* **Exercise directions**: Starting at the line that contains "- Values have" and ending at the line that contains "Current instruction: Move", the lines below are to be given again exactly, with nothing added.

* **Given material**:

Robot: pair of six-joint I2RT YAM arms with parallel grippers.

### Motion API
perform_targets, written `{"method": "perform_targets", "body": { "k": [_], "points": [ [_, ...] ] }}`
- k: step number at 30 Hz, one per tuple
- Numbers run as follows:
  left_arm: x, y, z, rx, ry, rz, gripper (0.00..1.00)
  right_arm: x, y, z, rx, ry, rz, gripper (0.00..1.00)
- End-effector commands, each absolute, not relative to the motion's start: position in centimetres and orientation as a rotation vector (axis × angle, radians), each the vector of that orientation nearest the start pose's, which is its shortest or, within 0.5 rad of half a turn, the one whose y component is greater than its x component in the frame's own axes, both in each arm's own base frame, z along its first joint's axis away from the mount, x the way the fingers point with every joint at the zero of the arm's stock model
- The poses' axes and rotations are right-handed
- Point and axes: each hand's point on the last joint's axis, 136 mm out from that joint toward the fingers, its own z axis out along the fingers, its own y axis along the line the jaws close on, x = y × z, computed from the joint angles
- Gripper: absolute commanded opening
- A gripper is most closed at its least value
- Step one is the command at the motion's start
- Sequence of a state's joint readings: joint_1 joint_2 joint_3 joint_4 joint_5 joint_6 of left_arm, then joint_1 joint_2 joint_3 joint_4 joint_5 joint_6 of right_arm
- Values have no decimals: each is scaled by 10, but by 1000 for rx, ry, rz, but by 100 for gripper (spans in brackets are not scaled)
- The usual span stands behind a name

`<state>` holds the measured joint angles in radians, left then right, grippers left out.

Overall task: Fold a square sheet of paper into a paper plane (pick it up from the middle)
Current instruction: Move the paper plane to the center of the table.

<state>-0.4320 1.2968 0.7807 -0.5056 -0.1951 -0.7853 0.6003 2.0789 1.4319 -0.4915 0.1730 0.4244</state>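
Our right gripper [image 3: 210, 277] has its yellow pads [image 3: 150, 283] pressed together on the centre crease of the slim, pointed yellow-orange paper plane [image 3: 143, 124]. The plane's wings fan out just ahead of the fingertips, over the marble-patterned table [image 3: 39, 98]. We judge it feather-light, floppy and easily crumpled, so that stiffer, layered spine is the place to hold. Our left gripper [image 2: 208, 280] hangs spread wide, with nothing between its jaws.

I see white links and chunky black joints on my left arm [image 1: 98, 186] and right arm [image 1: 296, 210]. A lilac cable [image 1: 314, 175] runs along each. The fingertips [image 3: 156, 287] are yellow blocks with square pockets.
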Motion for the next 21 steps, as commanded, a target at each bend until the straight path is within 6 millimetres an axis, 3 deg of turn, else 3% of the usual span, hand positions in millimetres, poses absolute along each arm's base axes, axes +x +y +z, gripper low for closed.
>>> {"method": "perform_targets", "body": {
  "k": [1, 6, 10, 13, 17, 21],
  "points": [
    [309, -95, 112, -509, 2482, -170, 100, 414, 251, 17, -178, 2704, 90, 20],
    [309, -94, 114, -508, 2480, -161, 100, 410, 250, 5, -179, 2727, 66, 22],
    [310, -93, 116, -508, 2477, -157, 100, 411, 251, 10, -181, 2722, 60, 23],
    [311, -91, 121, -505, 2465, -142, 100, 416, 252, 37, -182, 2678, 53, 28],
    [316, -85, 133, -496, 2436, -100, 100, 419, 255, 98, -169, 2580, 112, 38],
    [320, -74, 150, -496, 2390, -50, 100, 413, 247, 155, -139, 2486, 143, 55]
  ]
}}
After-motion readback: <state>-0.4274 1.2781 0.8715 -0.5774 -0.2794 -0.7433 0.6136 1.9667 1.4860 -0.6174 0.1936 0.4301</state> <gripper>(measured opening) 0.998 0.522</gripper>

* **Task result**:
- Values have no decimals: each is scaled by 10, but by 1000 for rx, ry, rz, but by 100 for gripper (spans in brackets are not scaled)
- The usual span stands behind a name

`<state>` holds the measured joint angles in radians, left then right, grippers left out.

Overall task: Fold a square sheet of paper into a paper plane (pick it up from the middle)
Current instruction: Move the paper plane to the center of the table.

No further output is required for this exercise.